**EXERCISE**
Excluding pictures, what does the listing below contain from the line with "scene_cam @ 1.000" up to and including the line with "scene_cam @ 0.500", word for word?

**PROVIDED DATA**
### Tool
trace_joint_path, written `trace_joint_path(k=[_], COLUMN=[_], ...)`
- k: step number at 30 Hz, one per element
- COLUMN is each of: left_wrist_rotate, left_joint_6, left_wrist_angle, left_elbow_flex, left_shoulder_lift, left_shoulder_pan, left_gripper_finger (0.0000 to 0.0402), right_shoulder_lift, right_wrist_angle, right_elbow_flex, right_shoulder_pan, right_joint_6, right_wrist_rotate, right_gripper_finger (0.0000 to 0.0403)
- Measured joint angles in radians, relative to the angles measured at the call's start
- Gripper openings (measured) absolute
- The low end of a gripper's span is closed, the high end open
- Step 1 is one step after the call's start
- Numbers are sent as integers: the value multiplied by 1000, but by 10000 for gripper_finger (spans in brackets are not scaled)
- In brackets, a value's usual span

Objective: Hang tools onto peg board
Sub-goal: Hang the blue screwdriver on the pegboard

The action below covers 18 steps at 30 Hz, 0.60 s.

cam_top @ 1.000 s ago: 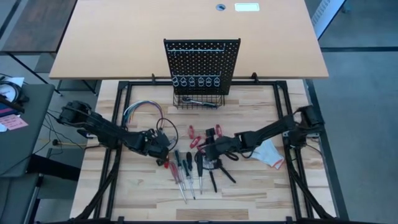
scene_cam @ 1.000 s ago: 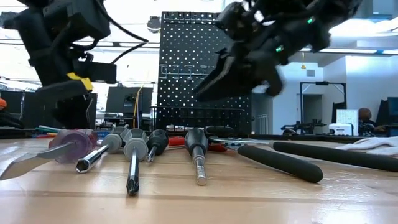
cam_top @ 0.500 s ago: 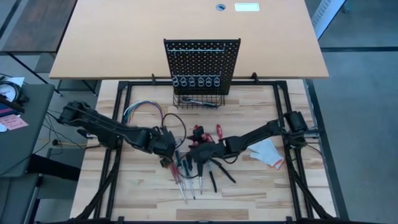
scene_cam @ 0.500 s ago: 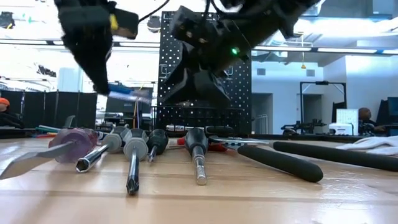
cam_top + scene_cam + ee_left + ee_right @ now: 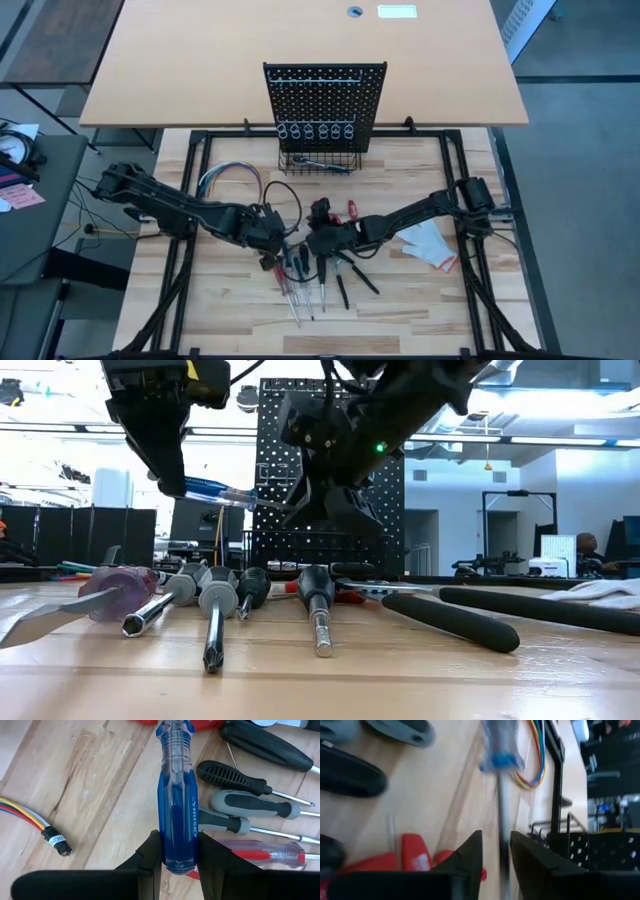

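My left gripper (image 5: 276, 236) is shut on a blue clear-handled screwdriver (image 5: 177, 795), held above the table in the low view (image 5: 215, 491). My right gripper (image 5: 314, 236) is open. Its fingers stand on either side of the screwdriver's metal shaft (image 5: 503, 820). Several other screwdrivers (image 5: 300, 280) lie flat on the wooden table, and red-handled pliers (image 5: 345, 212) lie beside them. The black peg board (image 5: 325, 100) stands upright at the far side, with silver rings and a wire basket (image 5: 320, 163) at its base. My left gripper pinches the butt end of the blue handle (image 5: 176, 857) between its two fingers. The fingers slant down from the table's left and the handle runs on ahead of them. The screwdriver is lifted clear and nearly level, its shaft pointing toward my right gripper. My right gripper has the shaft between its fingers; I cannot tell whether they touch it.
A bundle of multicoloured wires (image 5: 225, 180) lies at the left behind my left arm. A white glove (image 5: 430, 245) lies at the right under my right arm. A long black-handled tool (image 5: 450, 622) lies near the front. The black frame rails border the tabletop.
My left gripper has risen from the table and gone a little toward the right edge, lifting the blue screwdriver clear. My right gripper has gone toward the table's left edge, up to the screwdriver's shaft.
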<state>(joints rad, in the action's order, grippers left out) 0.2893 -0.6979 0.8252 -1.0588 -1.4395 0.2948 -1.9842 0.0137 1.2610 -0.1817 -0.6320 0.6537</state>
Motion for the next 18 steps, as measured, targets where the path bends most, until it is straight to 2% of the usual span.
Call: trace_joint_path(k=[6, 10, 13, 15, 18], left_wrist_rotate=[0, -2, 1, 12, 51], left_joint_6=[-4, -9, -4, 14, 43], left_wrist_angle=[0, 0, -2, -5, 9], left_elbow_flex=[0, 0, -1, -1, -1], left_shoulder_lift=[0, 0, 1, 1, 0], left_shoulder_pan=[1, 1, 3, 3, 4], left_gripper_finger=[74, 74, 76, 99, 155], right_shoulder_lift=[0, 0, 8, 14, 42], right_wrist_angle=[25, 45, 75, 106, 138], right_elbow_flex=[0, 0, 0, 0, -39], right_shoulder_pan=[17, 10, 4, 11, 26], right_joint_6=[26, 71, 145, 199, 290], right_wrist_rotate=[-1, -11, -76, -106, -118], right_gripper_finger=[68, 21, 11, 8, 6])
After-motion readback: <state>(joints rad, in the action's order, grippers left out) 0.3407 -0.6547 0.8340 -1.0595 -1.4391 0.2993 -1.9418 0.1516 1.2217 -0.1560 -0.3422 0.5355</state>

**RESULT OF THE EXERCISE**
scene_cam @ 1.000 s ago: 
cam_top @ 0.500 s ago: 
scene_cam @ 0.500 s ago: 

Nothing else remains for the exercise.